Воцарилось молчание. Гестаповец взял графинчик, без вопроса наполнил рюмки и, не ожидая, выпил свою.

- Herrlich!... Уф!... Истинный нектар, чудо!

Тарловский уставился в столешницу; хрипло дыша, он не замечал наполненной рюмки. Подняв голову, он тяжело поглядел капитану в лицо и тихо спросил:

- Что я могу сделать, чтобы спасти сына, герр Мюллер?

- Очень многое, при условии, что вы верите в Бога. Вы же верующий?

- Да.

- Тогда просите помощи у него. Как существо всемогущее, для него это будет пара пустяков, и он без труда спасет вашего сына. Но это при условии, что вы не разозлите его каким-нибудь святотатством или же любовью к грешным поступкам, из-за чего он мог бы на вас обижаться.

Граф стиснул губы и снова прикрыл глаза, чтобы те не выдали отвращения, вызванного "шуткой" гестаповца. Капитан с наслаждением цедил наливку, а молчание, говоря формально – неудобное, ему никак не мешало. Он отставил рюмку, когда голос хозяина взорвался:

- Я хочу выкупить своего сына!

- Выкупить?... – изобразил изумление Мюллер. Граф кивнул, словно автомат, возможно, пораженный решительностью собственной фразы, но, возможно, все лишь удивленный радикализмом своего выступления. Мюллер фыркнул:

- Выкупить? Вот так просто?

- Вот так просто!

- Словно кольцо, заложенное в ломбарде?

- Нет, словно ребенка, которого арестовали!

- То есть, вы хотите прийти в кассу тюрьмы и выкупить сына?

- Я желаю выкупить его, заплатив вам!

Мюллер откинулся на спинку стула и весело рассмеялся:

- Вы предлагаете мне взятку, господин Тарловский!... Попытка подкупа служащего Рейха является оскорблением для чиновника, для Рейха, не говоря уже о том, что это преступление, за которое следует наказание в силу закона. Вы понимаете все это, господин граф?

- Да, только что мне терять? Я калека и уже нахожусь слишком близко от могилы, чтобы чего-нибудь бояться!

Мюллер искривил губы в такой издевательской мине, что сигарета чуть не выпала у него изо рта.

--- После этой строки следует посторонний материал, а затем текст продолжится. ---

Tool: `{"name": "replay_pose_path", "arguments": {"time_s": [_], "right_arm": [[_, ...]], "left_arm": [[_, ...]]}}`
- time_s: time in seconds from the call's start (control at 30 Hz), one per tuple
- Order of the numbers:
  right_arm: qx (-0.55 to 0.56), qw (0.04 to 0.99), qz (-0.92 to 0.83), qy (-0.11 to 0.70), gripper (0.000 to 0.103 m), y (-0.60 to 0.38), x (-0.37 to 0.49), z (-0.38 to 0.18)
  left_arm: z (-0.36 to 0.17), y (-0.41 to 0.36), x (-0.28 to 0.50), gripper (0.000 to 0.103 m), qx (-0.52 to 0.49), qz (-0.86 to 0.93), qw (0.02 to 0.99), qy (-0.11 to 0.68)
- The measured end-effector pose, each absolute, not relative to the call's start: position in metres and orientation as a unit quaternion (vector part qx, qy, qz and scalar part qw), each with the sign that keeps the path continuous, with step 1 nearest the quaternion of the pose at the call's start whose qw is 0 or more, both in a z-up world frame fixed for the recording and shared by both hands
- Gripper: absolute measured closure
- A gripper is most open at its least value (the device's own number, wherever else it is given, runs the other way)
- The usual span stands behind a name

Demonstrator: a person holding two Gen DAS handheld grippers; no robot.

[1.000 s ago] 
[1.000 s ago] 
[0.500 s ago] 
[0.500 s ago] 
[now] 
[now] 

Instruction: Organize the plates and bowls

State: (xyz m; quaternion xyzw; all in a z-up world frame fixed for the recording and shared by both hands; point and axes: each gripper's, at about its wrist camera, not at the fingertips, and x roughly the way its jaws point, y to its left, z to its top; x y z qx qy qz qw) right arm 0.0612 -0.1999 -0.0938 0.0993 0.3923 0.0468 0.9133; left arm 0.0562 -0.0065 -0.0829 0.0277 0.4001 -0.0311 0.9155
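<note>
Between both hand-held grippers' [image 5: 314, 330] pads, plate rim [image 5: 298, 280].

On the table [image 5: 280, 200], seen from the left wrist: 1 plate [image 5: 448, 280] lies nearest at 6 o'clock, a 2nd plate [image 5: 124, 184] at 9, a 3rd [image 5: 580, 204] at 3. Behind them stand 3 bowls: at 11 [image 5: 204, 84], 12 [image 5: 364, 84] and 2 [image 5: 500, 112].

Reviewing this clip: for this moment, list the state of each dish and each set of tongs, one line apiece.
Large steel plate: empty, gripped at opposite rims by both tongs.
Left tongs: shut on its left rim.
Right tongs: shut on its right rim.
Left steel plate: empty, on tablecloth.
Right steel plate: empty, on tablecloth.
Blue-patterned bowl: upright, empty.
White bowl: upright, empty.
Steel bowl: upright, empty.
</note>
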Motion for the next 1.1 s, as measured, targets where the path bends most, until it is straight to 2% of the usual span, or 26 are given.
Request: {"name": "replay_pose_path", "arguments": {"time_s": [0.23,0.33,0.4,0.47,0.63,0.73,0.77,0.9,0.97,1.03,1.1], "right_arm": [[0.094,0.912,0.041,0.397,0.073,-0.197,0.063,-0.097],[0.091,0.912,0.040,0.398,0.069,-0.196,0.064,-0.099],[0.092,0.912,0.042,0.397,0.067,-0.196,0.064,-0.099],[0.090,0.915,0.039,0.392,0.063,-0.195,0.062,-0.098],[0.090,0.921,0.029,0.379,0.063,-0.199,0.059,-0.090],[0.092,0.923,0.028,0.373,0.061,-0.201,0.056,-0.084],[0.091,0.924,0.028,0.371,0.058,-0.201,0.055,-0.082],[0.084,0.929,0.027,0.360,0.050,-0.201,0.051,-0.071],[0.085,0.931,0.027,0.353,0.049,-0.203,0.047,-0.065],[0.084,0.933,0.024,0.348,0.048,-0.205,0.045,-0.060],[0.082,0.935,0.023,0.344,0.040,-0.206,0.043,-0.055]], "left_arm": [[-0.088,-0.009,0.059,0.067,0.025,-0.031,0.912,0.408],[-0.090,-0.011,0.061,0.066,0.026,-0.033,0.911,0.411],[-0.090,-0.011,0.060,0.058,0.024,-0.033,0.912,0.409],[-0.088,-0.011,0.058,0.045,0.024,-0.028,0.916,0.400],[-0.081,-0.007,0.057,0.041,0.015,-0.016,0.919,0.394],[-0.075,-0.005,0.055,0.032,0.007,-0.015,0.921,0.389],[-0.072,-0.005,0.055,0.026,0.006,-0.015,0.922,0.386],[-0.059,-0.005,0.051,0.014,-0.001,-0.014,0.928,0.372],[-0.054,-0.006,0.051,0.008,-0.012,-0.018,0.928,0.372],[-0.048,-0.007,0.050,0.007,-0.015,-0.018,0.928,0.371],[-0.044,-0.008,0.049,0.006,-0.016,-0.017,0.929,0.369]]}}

- Что вы говорите, господин граф!... А я-то думал, что вы пригласили меня из чувства страха…

- Ну да, страха. Только это страх за сына, но это уже совсем другой страх, чем страх за собственную шкуру!

- Этот страх, другой – все равно, страх… Меня не было бы здесь, если бы не ваш смертельный испуг, господин граф.

- Так, согласен – я умираю от страха. Из страха, что вы можете Марка убить, а перед тем пытать!

- Что?!

- Вы все прекрасно услышали, герр Мюллер! Скажите мне честно – моего сына уже пытали?

- Господин граф!... – покачал пальцем немец, одновременно вызывая на лице полную неодобрения мину. – Успокойтесь!

- Дайте покой моему ребенку, Мюллер!

- Но ведь я над ним не издевался, я его даже пальцем не тронул, герр Тарловский! Вы, возможно, и не поверите, но я никогда не бью заключенных.

- Потому что у вас имеются для этого специальные люди!

- Это правда, у меня есть такие люди, которые пользуются нагайками, металлическими прутьями и резиновыми палками. Я гораздо хуже – я пользуюсь словами. Только словами. Я тут не говорю о приказах, которые отдаю своим людям – имеются в виду слова, направленные мною против врагов. Есть такие слова, господин граф, по сравнению с которыми физическая боль мало что значит – слова-отмычки, решающие проблемы палачей, зато доставляющие жертвам наивысшую боль. Нужно лишь знать нужный набор слов и правильно им пользоваться, это зависит от ситуации и условий.

На сей раз Тарловский уже не мог подавить презрения:

- Вы говорите о запугивании или шантаже людей беззащитных, людей, полностью зависящих от вашего настроения, герр Мюллер!